Injured tubule derived CCN1 exacerbates renal congestion-mediated acute kidney injury and fibrosis.

Epidemiological studies show that heart failure often leads to kidney dysfunction, known as cardio-renal syndrome (CRS). Elevated central venous pressure, rather than low cardiac output, strongly correlates with worsening renal function and is increasingly recognized as the cause of CRS. However, the molecular mechanisms behind congestion-mediated worsening of kidney injury remain unclear due to the lack of suitable animal models.

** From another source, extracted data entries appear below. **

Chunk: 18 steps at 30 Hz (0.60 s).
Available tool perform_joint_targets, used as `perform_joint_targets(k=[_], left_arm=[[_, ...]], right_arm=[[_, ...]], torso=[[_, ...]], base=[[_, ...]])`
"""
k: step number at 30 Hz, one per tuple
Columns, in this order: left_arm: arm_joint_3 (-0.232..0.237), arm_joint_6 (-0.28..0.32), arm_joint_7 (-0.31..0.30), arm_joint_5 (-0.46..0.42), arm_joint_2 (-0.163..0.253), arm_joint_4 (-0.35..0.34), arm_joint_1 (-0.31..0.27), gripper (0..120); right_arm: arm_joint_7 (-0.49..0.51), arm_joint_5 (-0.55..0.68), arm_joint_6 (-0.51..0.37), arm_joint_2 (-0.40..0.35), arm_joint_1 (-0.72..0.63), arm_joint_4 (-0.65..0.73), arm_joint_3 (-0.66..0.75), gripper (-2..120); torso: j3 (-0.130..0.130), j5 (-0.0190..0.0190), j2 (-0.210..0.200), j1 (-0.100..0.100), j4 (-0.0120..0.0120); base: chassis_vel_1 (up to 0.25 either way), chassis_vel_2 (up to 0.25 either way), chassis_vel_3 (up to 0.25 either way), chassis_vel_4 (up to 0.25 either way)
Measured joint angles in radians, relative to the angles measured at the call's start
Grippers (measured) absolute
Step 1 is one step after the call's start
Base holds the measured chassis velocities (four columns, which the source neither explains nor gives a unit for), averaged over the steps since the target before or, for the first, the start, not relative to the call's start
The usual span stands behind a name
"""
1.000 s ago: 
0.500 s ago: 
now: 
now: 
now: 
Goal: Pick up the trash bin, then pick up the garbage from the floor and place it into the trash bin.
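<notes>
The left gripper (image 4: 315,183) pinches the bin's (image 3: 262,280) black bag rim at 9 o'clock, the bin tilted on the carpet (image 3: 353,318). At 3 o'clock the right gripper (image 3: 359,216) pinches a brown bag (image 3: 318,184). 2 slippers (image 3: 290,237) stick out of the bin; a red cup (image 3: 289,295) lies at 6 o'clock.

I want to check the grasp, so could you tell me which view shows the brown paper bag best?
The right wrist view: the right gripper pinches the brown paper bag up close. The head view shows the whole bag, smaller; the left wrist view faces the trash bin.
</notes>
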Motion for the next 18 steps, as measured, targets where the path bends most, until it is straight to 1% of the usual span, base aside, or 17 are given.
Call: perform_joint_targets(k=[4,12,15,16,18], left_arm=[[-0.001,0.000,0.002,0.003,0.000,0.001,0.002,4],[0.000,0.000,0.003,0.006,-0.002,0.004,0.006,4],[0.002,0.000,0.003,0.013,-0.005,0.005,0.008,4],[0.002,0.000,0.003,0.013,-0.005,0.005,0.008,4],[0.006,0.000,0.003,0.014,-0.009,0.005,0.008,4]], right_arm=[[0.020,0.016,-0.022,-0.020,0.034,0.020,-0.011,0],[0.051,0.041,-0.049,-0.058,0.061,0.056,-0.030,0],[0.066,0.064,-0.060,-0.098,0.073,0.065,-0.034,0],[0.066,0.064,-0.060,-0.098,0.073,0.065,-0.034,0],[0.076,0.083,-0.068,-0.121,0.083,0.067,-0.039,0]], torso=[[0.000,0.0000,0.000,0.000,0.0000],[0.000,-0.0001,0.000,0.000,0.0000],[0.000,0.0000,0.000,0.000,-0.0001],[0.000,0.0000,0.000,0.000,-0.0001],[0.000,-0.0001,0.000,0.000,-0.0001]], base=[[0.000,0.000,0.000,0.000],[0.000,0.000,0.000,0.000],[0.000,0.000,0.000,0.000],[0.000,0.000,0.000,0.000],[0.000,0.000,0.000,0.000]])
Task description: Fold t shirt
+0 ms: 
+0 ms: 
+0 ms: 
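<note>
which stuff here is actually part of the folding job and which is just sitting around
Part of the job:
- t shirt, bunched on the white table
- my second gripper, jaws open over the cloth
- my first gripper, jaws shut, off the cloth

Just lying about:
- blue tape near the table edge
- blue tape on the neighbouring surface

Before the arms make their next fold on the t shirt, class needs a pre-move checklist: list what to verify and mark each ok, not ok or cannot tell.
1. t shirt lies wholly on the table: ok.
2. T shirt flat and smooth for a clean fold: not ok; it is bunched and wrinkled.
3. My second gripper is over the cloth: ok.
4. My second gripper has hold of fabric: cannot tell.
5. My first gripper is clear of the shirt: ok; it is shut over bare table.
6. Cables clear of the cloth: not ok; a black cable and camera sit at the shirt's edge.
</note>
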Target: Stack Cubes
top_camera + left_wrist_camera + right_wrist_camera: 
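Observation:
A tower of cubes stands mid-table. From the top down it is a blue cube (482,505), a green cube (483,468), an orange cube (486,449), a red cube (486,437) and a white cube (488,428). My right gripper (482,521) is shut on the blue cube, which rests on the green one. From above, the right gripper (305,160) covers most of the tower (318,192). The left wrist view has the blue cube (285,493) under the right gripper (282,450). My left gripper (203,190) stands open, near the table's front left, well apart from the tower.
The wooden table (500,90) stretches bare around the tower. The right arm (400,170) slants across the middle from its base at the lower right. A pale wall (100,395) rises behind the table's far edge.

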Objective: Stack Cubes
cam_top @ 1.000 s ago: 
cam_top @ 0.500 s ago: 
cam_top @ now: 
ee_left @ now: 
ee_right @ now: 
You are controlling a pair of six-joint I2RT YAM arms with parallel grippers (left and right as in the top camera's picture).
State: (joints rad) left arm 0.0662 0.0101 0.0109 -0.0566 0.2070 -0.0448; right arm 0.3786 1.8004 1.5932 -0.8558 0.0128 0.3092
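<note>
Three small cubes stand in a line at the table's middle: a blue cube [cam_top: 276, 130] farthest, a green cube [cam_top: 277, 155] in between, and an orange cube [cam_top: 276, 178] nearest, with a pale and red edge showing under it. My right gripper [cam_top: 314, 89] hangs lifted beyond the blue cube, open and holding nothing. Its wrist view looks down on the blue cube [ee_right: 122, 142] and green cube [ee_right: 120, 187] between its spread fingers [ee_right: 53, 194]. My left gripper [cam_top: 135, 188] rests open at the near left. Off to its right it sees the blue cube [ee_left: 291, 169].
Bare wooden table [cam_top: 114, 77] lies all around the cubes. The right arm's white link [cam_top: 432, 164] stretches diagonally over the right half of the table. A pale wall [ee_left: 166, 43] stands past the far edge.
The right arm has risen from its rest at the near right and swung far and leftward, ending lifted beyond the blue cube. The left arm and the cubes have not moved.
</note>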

Here, we used a novel mouse model of renal congestion and identified injured tubule-specific cell-cell interactions in congested kidneys. We found that Cellular Communication Network Factor 1 (CCN1) played a critical role in this process. Transcriptomic analysis of kidneys with ischemia-reperfusion injury (IRI) and renal congestion showed the upregulation of paracrine chemokine-related pathways. CCN1 was upregulated in the acute phase following kidney injury with renal congestion, and phosphorylated focal adhesion kinase (pFAK), a downstream molecule of CCN1, was present in fibroblasts at injury sites. CCN1 activated FAK, promoting fibroblast and macrophage migration. We further examined the effects of CCN1 deletion in tubular epithelia and found that it reduced pFAK expression and alleviated tissue fibrosis. In conclusion, CCN1 plays a key role in fibroblast migration in congestion-mediated worsening of kidney injury and is a potential therapeutic target to prevent fibrosis.